Signed-off-by: Tomáš Hozza <thozza@redhat.com>
The returned error reason didn't contain any details after the merge
with DNF4 version. The reason is that previously, the actual exception
returned by the DNF library was appended to the error reason. However,
now it is wrapped by a custom `MarkingErrors` exception, which didn't
have any details set. The wrapped exception in the `__cause__`
property was not taken into account. Revert to the original behavior
by reusing the wrapped exception message as the message for the
wrapper exception.
Extend the unit test to allow testing of depsolving failures.
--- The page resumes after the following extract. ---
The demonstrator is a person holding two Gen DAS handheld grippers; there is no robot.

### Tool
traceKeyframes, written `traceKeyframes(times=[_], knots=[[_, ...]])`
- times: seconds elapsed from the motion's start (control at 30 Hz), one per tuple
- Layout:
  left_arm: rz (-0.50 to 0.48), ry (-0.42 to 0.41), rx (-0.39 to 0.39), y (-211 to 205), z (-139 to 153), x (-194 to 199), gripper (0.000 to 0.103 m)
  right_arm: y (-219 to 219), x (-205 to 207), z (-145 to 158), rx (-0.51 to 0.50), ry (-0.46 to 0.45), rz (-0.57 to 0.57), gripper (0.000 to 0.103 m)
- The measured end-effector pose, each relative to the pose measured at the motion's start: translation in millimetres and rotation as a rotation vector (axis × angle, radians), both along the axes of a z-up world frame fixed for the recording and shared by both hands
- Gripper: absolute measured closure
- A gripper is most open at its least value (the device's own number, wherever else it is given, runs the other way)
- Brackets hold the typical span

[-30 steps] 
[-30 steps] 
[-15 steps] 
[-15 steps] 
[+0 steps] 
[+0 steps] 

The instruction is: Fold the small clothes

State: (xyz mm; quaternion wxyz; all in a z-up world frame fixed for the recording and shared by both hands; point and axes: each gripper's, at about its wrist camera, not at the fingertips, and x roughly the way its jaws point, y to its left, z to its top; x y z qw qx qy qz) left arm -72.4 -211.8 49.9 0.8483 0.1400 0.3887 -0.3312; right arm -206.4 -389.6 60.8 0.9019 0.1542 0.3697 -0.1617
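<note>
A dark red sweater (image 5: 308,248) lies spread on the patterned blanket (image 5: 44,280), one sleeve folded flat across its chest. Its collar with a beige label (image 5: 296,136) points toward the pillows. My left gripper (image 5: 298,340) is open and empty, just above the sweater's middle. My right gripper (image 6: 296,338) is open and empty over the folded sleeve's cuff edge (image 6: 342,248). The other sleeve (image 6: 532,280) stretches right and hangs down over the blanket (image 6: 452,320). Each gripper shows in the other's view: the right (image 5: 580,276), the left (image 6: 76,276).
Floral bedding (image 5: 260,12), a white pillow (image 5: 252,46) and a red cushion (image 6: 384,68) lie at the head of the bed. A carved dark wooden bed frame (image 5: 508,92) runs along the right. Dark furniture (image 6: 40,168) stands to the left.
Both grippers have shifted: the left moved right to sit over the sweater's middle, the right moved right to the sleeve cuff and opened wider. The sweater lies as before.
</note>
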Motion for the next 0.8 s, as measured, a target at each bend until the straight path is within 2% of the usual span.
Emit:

Signed-off-by: Tomáš Hozza <thozza@redhat.com>
This commit includes the used sovler in the dnfjson reply. This
is mostly information (e.g. in service logs) but also useful in
tests to ensure that the expected solver was really run.
Note that this needs https://github.com/osbuild/images/pull/723
first.
This moves the dnf and dnf5 code into a new osbuild module called
solver. The dnf specific code is in dnf.py and dnf5 is in dnf5.py
At runtime the osbuild-depsolve-dnf script reads a config file from
/usr/lib/osbuild/solver.json and imports the selected solver. This
currently just contains a 'use_dnf5' bool but can be extended to support
other configuration options or depsolvers.
At build time a config file is selected from tools/solver-dnf.json or
tools/solver-dnf5.json and installed. Currently dnf5 is not installed,
it will be added when dnf5 5.2.1.0 becomes available in rawhide (Fedora
41).
The error messages have been normalized since the top level functions in
osbuild-depsolve-dnf do not know which version of dnf is being used.